What a stupid decision. I don't know how anyone thought this was a good idea unless they intentionally killed their own product for short-term gain. It's gotta be that. Because that's so much of modern capitalism. See Boeing's strategy.

[–] qwertyqwertyqwerty@lemmy.one 15 points 1 year ago (1 children)
[–] pelespirit@sh.itjust.works 3 points 1 year ago (2 children)

Please note that withdrawing your consent will not affect the lawfulness of any processing we conducted prior to your withdrawal, nor will it affect processing of your personal information conducted in reliance on lawful processing grounds other than consent.

Wtf does that last bit mean? Also, are there alternatives, that was a good resource.

[–] codapine@lemm.ee 4 points 1 year ago

Sounds like doublespeak to me. "we will grant your request except for where we won't, because of reasons affecting x y and z, but not condition a"

[–] beejjorgensen@lemmy.sdf.org 10 points 1 year ago

I just went in there to make a new account, and they want real name and salary before you can do much. (I work for a public university, so my salary is public record, but even so I just quit out. Too invasive.)

[–] rebelsimile@sh.itjust.works 10 points 1 year ago (1 children)

Every corporation is destined to turn into some kind of deadbeat dad.

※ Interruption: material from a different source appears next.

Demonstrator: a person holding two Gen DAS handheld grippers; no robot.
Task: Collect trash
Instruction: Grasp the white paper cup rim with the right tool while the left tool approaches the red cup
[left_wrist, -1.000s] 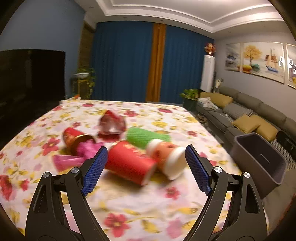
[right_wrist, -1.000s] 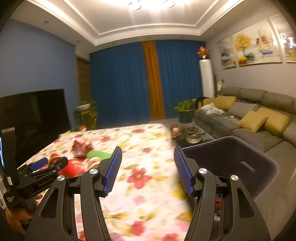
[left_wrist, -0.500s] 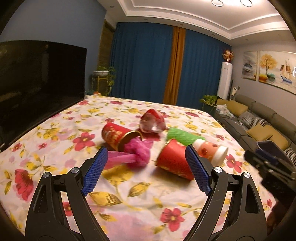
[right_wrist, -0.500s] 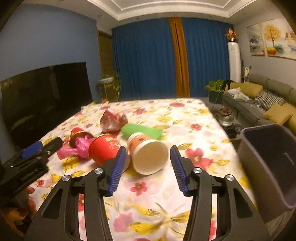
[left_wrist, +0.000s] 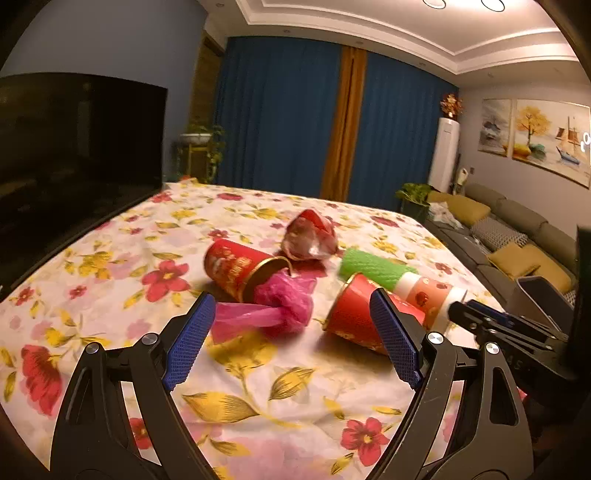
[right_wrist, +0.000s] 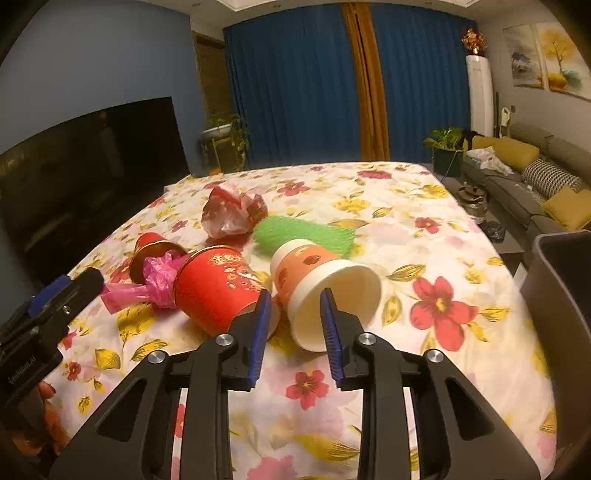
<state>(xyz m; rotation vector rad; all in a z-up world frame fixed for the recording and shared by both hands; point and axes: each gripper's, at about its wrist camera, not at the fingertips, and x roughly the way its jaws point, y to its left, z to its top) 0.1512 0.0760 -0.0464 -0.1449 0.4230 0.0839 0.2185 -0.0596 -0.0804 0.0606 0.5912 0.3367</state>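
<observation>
Right gripper (right_wrist: 291, 314) jaws closing around the near rim of the tipped orange cup (right_wrist: 317, 284), not yet pinching; left gripper (left_wrist: 291, 336) wide open, empty.

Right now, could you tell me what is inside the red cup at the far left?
Crumpled pink plastic bag spills from the mouth of the red cup, trailing onto the tablecloth. Anything deeper inside is hidden.

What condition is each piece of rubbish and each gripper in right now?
Orange paper cup: on its side, rim between right gripper fingers.
Large red cup: on its side.
Small red cup: tipped, pink bag spilling out.
Left gripper: open, empty.
Right gripper: closing.
</observation>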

They show up 8 years later because you find out they’ve been using your social security number to buy crypto.

[–] OminousOrange@lemmy.ca 4 points 1 year ago

Really the only outcome when, in both cases, all they care about is money.

[–] autotldr@lemmings.world 3 points 1 year ago

This is the best summary I could come up with:


(Ars will only refer to Monica by her first name so that she can speak freely about her experience using Glassdoor to review employers.)

Although it's common for many online users to link services at sign-up to Facebook or Gmail accounts to verify identity and streamline logins, for years, Glassdoor has notably allowed users to sign up for its service anonymously.

The EFF regularly defends Glassdoor users from being unmasked by retaliating employers.

She decided to go through with a data erasure request, which Glassdoor estimated could take up to 30 days.

In the meantime, her name remained on her profile, where it wasn't publicly available to employers but it could be used to link her to job reviews if Glassdoor introduced a bug in an update or data was ever breached, she feared.

"No one has the ability to see your user profile and the contents within it, meaning no one, including your employer, will be able to see your details," Glassdoor's employee wrote.